### Required action
Reproduce verbatim the line where "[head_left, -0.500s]" occurs, along with all following lines down to the last line of the data.

####################

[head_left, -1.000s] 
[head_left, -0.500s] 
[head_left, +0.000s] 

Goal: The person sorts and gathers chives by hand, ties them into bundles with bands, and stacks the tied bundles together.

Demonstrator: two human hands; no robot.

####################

### Your response
[head_left, -0.500s] 
[head_left, +0.000s] 

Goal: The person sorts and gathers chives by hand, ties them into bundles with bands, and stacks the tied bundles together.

Demonstrator: two human hands; no robot.

No more work is required for the exercise.